For nearly 30 years living with lions, leopards and cheetahs in the bush, the impossibly glamorous but utterly dedicated couple has been watching the subjects of their life's work disappearing before their eyes.
"There were 450,000 lions when we were born and now there are only 20,000 worldwide," says Dereck, white-ponytailed and ramrod-straight at 55. "Leopards have declined from 700,000 to 50,000, cheetahs from 45,000 to 12,000 and tigers are down from 50,000 to just 3,000," his elegant wife and collaborator adds.
The bleak prospect is that our grandchildren will never be able to see these animals – or even the elephants, buffalo, zebra and antelope who survive by fleeing their predators – in the wild.
"We're expecting mass extinctions of big cats within 10 or 15 years unless something is done about it," Dereck says. He's looking to African governments to do this, without whose change of heart and legislation all efforts to save the beasts will be fruitless.
"Look at tigers – despite all the conservation efforts going on around them, there are less than 900 left in India, and whatever happens to tigers will happen to lions. We are in real trouble."
"Every year, 600 male lions are taken legally in safari hunts in Tanzania, Zimbabwe, Namibia, South Africa, Zambia – seven countries in total," Beverly adds. "You can shoot leopards in all those countries too, and 2,000 a year become a legal hunting trophy."
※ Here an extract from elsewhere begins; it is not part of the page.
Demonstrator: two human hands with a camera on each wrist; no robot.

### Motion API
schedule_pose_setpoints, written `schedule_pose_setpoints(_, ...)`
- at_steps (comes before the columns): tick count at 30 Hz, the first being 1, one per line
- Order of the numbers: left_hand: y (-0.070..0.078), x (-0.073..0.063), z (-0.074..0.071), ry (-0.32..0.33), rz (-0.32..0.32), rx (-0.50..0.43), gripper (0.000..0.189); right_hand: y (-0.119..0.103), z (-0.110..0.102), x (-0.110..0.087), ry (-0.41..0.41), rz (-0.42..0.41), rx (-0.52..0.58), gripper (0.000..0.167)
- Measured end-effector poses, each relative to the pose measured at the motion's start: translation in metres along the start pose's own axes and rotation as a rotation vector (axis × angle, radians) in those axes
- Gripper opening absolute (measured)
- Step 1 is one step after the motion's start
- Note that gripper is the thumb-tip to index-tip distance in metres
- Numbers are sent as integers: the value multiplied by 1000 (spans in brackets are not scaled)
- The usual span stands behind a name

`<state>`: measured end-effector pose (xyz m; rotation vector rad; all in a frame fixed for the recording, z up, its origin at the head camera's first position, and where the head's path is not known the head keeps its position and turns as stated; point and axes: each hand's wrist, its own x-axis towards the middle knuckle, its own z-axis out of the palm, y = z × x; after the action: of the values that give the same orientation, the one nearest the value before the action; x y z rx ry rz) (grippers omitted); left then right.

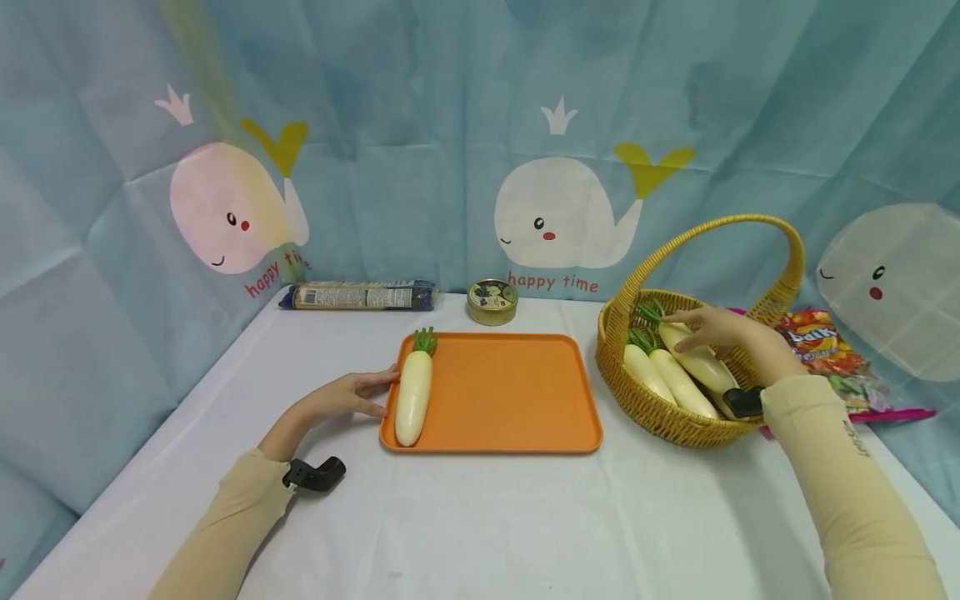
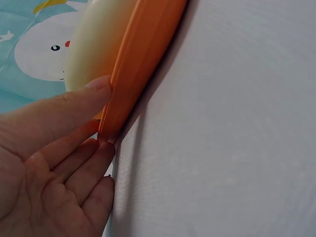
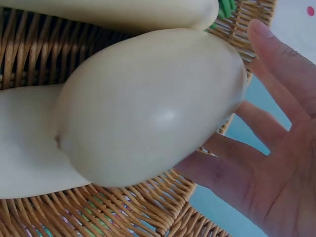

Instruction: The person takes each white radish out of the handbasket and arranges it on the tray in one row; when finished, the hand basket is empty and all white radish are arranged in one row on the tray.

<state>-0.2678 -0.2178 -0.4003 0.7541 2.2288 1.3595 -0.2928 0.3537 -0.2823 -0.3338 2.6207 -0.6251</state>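
A white radish point(image 1: 414, 398) with green stalks lies along the left side of an orange tray point(image 1: 513, 392). My left hand point(image 1: 352, 395) touches the tray's left rim, fingers extended and thumb apart from them; in the left wrist view the thumb point(image 2: 91, 94) meets the rim beside the radish. Over the wicker basket point(image 1: 660, 421), my right hand point(image 1: 708, 327) hovers with spread fingers around the stalk end of the rightmost radish point(image 1: 701, 358). From the right wrist, some fingertips pass behind that radish point(image 3: 153, 108), while the thumb stands away from it. Two more radishes point(image 1: 678, 383) lie left of it.
At the back stand a long printed packet point(image 1: 360, 296) and a round tin point(image 1: 492, 302). A colourful bag point(image 1: 832, 358) lies behind the basket on the right. The basket's tall handle point(image 1: 705, 225) arches over its contents. A blue whale-print curtain point(image 1: 420, 167) hangs behind the white table.
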Motion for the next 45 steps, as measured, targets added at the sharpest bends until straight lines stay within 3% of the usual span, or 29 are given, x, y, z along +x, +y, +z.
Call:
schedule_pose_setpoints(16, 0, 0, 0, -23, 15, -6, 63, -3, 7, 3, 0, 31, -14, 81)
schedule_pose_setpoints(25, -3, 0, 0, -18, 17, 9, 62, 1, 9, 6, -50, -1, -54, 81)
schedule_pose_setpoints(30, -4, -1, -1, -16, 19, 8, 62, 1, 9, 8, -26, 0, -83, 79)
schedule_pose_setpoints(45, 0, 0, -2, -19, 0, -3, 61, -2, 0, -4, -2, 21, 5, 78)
What does it mean? "If you take out the top predator, you remove the impetus for migrations to happen," says Dereck, who with his wife has won five Emmys, a World Ecology Award and an induction into the American Academy of Achievement as well as an order of merit from Botswana. This is now their permanent home; they live there among the cats for nine months at a time before venturing back into civilisation for a quick blast of editing and urban life.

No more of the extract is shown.